It works very well in my opinion. Quick on - no delay / works in the cold / lasts forever / impact resistant / no mercury and 64 lumens per watt (450 lumens / 7 watts = 64 lm/watt.) That's better than most CFL's but not quite up to T8 lighting (yet).

Does anyone know when we can get our hands on the Phillips entry for the "L Prize" - It is supposed to be more efficient (85 lm / watt by my calc) and the price is supposed to be lower (that was a requirement for the L prize) ----> http://www.lightingprize.org/

The CRI 80 of the warm-white Zetalux isn't bad, but it only puts out 350 lumens (50lm/w), which is below many $2 twisty CFLs, comparable to PAR & R CFLs. 

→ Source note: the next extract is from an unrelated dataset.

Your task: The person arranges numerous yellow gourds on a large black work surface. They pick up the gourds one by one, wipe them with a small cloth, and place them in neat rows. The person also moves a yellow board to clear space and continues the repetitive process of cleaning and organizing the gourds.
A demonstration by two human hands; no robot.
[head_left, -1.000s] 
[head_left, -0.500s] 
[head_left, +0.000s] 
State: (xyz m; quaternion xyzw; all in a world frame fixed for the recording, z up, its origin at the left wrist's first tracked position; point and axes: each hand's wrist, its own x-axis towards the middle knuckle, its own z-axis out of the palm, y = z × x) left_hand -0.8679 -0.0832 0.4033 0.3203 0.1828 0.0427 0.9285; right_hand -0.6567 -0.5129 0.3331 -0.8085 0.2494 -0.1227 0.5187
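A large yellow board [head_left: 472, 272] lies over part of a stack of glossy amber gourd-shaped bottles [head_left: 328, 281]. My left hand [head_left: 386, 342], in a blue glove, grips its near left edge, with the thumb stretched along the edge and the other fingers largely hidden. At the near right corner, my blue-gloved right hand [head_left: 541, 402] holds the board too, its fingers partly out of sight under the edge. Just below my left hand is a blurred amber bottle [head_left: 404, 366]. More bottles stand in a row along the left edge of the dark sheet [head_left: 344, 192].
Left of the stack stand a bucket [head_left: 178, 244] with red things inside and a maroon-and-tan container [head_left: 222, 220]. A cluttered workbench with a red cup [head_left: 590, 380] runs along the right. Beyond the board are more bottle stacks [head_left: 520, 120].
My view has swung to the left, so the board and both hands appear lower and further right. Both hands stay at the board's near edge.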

The 64lm/w cool-white Zetalux has a CRI of only 75- not terrible, maybe OK for some applications, but with a sky-blue 6000K color temp, probably not the best for ambient lighting in homes (great for accenting aquariums though!)

Still, not bad performance for a tiny-wattage LED.  If used where the directional nature of LED is an asset more than a drawback (downlighting & accent lighting) they can have higher efficacy than comparable or slightly better performing (in lm/w terms) self-ballasted CFLs.

The light prize specs have now been bumped to:

90lm/w+

CRI 90

initial lumens 900lm+

dimmable to 20% without flicker.

color temperature between 2700 & 3000K (warm white)

The PAR38 entry has to have about 12% of the center-beam intensity @ 40 degree off-axis (essentially PAR halogen photometrics) The A-bulb entry can't vary intensity by more than 10% from 0 to 150 degrees off axis (nearly isotropic except around it's base).

The MSRP for the 60W A-bulb replacement has to be under $22 for the initial release, under $15 for the second year of product life, and under $8 by year three.

There's more:

http://www.lightingprize.org/pdfs/LPrize-Revision1.pdf

I'm not holding my breath yet, but I expect to live to see it...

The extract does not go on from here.